At the top of Choice’s leaderboard was Coles’ fancily named Finest Luxury Christmas Pudding, which retails at $1.33 per 100g.
It was “was rich and generous, with lots of fruit, nuts, and moistness but still remaining doughy,” Engel says. “It looks great as well.”
The Homemade Plum Pudding from specialist pudding producer the Traditional Plum Pudding Co was another standout. Though more expensive at $6 per 100g, its colour and aroma pulled it up to second place.
Third was Newcastle Pudding Lady’s Traditional Christmas Pudding. “It is always a high performer in our test,” Engel says, pointing to a great colour and texture. “A judge said they would be happy to serve this pudding themselves on their own table.” A high compliment.
Puddings to put away
While Coles came in first with one option, their Christmas Festive Matured Pudding did not fare so well, coming in second-last.
Itha’s Puddings’ Traditional Pudding, the most expensive contender at $6.40 per 100g, scored the lowest. To Engel, “the colour and appearance was dark, and didn’t have a lot of different fruits”.
“It is a bit disappointing, because it comes in at quite a high price point.”
How to glam up store-bought pudding
Andy Bowdy, pastry chef and custard connoisseur, says store-bought puddings are “not as terrible as they used to be”.
“Growing up, my nan always said she made the pudding,” he says. “I don’t know if she told the truth, but she always served it at Christmas time, and it was always the best Christmas pudding.”

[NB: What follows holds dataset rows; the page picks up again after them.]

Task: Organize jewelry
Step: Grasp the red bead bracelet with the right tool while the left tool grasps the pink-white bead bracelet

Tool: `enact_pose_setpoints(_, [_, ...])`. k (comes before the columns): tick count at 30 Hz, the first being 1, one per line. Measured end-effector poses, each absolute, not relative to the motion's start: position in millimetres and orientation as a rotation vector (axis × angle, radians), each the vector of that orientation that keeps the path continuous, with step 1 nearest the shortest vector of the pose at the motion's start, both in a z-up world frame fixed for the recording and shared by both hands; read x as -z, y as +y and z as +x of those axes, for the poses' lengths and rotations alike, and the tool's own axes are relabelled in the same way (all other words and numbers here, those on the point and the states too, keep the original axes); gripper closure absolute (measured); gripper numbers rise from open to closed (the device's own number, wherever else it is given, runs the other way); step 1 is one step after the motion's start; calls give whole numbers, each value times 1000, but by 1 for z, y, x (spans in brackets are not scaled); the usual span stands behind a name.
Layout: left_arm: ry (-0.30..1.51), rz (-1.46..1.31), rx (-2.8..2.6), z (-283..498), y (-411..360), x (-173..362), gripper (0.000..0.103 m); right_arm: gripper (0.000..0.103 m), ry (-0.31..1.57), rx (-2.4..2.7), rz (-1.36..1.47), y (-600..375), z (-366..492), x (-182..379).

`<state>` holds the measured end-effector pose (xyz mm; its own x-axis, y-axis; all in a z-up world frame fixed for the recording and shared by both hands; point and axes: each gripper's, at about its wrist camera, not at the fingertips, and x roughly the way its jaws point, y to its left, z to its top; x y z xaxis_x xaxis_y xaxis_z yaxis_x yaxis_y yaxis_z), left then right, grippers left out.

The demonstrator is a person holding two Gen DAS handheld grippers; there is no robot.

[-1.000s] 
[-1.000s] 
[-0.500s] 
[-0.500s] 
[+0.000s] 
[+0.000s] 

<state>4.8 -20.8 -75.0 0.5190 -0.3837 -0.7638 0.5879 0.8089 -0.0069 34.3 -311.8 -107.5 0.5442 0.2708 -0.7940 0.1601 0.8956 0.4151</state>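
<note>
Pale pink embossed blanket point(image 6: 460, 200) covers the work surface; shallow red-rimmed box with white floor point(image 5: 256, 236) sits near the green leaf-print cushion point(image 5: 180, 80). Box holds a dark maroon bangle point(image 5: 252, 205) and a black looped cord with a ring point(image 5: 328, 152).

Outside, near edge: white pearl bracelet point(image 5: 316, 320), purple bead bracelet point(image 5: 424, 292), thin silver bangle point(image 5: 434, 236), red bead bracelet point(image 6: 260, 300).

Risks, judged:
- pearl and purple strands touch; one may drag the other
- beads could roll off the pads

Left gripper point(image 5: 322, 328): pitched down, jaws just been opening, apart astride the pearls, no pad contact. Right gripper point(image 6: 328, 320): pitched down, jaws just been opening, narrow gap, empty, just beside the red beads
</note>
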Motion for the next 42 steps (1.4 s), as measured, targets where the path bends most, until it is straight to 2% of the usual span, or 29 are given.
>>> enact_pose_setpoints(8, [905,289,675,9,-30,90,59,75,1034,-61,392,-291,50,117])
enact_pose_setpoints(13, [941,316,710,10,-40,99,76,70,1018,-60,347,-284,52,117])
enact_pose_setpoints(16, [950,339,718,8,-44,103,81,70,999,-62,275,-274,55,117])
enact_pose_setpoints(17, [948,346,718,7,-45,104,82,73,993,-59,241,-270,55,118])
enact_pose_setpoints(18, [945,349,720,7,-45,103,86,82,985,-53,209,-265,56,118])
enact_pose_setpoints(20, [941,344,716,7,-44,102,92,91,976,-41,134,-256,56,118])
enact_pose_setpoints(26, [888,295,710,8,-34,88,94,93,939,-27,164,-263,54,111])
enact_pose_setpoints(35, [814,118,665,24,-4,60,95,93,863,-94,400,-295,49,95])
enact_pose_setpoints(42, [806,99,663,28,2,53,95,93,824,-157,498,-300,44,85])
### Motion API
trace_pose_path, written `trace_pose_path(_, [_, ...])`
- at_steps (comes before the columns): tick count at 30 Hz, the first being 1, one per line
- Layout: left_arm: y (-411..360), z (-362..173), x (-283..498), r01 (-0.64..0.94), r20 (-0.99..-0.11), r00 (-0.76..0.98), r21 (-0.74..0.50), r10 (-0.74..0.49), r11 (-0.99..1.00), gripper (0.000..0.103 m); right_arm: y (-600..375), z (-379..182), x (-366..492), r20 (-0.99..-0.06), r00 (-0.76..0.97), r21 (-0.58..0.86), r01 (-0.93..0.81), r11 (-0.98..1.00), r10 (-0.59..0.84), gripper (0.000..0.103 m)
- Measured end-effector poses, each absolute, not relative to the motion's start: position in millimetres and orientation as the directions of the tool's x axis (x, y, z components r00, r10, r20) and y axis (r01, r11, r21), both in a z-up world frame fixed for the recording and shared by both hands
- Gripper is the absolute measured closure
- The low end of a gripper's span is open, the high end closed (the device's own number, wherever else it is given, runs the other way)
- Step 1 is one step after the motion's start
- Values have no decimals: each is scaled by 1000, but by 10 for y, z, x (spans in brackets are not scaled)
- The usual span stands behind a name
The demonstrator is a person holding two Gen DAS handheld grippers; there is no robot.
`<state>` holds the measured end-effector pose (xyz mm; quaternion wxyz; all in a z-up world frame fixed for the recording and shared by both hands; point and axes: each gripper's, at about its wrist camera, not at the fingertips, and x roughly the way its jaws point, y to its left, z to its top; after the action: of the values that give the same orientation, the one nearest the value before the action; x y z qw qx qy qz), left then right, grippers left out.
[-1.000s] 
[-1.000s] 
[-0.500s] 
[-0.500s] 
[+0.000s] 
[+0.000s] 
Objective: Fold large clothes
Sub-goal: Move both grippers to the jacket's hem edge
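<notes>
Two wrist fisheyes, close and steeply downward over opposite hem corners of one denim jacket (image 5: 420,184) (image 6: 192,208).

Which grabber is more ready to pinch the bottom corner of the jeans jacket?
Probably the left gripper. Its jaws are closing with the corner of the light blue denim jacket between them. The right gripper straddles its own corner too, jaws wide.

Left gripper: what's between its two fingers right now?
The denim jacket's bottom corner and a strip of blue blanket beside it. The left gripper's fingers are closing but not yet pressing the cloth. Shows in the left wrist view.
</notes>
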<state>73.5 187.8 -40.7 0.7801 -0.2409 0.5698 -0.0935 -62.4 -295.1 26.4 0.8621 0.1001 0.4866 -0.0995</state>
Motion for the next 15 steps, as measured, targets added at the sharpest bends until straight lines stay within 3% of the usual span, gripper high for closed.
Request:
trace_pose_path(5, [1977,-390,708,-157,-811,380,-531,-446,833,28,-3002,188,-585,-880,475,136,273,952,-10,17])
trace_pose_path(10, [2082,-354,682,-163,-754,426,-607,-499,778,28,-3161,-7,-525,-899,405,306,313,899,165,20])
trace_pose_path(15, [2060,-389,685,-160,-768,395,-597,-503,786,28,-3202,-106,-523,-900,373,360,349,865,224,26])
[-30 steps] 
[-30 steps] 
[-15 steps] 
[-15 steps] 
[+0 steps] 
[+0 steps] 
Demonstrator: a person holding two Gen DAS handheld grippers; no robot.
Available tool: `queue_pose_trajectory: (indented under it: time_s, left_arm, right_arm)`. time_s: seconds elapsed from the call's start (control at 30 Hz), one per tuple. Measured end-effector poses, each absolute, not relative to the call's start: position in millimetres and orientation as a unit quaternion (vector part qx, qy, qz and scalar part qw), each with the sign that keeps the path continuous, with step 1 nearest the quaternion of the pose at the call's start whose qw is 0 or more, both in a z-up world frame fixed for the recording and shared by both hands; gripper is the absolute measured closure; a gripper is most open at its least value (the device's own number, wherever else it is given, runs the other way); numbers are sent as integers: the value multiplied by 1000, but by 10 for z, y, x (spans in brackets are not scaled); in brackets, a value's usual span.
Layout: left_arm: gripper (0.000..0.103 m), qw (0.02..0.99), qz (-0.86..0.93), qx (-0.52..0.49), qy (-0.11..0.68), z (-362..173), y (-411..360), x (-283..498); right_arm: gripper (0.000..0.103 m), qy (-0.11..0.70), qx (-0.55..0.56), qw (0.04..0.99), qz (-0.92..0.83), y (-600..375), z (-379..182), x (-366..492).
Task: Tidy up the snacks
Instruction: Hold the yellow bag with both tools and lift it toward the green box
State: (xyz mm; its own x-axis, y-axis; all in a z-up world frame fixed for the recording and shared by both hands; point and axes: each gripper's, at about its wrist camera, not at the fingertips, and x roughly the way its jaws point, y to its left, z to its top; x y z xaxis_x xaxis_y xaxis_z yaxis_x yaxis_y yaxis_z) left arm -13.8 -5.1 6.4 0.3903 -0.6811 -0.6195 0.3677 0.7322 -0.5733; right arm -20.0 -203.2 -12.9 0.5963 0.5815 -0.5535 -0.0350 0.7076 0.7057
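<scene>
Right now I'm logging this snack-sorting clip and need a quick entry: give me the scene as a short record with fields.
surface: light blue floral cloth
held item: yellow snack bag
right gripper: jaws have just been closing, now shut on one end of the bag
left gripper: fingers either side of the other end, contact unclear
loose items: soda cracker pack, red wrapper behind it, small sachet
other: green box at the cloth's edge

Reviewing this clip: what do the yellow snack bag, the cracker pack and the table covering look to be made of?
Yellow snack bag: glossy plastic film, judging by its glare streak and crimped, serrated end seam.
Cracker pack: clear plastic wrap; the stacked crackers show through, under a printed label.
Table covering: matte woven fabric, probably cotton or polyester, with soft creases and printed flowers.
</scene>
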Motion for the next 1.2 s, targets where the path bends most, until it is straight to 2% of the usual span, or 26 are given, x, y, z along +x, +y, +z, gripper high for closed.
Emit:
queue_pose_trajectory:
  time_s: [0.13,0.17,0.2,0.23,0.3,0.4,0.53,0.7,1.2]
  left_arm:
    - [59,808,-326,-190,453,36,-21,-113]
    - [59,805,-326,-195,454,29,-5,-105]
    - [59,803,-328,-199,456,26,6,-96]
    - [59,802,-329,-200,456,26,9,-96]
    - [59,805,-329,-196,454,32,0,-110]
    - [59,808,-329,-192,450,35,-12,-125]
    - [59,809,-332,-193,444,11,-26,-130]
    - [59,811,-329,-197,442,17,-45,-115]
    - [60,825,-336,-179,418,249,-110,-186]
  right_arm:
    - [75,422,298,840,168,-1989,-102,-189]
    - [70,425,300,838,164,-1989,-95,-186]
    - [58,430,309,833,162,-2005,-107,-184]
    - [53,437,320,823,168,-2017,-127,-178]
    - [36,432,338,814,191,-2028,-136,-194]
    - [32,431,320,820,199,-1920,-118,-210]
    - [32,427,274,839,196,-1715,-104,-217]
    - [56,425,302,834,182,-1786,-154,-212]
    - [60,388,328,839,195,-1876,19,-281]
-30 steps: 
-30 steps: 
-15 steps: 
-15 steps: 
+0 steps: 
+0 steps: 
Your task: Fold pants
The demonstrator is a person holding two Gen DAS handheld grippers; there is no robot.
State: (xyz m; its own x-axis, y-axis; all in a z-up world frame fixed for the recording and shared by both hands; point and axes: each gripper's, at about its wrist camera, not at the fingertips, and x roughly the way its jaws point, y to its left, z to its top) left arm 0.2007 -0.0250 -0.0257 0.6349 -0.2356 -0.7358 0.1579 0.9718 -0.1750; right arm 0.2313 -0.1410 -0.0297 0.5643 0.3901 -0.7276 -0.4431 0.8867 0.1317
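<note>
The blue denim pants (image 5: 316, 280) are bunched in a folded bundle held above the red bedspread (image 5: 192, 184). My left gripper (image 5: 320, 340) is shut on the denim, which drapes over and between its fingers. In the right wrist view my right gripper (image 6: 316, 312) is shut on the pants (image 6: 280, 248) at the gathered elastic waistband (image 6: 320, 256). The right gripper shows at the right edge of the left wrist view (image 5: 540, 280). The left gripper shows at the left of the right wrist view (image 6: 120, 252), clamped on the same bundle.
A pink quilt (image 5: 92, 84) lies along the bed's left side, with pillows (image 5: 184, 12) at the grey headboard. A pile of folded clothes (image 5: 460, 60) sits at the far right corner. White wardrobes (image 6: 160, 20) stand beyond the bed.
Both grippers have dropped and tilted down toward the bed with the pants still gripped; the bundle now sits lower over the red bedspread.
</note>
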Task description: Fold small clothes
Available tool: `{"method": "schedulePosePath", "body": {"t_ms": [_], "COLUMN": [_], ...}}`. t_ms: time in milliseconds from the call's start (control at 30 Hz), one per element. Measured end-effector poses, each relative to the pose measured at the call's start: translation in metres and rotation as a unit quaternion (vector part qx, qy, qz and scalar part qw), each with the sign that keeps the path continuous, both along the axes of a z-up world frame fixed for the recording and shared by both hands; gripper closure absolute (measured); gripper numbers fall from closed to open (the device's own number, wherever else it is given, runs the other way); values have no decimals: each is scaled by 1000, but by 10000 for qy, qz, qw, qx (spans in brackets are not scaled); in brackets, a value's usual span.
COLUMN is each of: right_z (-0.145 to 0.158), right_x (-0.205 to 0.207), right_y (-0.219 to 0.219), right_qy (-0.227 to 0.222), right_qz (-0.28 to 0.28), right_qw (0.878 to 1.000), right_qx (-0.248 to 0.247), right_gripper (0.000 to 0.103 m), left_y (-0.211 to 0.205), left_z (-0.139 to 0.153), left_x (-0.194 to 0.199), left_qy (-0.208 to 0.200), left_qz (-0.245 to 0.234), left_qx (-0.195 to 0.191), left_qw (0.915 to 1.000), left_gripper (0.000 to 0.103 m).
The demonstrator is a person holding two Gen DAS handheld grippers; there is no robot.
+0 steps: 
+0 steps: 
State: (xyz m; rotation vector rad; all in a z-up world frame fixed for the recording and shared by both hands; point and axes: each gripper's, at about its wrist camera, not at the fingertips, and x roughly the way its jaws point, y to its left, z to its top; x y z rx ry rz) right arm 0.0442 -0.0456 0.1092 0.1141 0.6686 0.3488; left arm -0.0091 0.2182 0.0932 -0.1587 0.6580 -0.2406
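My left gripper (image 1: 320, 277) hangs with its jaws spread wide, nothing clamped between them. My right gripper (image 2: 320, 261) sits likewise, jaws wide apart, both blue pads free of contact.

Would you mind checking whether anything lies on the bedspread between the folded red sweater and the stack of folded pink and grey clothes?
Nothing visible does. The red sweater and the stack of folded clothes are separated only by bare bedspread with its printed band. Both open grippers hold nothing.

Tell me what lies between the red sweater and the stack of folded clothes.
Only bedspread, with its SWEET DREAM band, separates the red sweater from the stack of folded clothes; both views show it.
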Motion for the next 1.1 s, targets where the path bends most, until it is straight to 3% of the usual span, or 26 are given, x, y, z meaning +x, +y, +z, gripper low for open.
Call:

But a pudding doesn’t need to be fed for months to benefit from a nip of brandy (or more). To make a store-bought pudding richer, Bowdy suggests you “soak it in booze”.
“I would warm the booze up and ladle it over the cake, giving it a booze bath every hour or so, then let it sit in the fridge overnight.”
And for a light show, try flambéing the pudding at the table. “If there is enough booze in the pudding, it can light on fire,” Bowdy says.
“Just make sure it is out before anyone cuts it.”
A good pud also needs to be heavily drowned in custard or cream. Bowdy likes his custard just thick enough to coat the back of a spoon. “Kind of a slightly thicker, pouring cream consistency.”
For those making custard from scratch, Bowdy says consistency depends on the temperature at which eggs are cooked, and the ratio of eggs used. In place of milk, he suggests using cream, because it’s richer and “gives a thicker coating”.
If working with a store-bought custard, Bowdy suggests mixing in some pouring cream, to thin out the texture from gloopy to runny. Scraping through vanilla beans will also make it fancier, while a bit of cinnamon, clove, nutmeg and orange zest will pair with the flavours of the cake.
It is important to cater for different tastes at the table. For a complete dessert, Bowdy says a vanilla custard, brandy custard, vanilla ice-cream and thickened brandy-flavoured cream are the four staples that should “always be available for choice, just in case”.
“My dad has at least three of those options [all] on his one pudding.”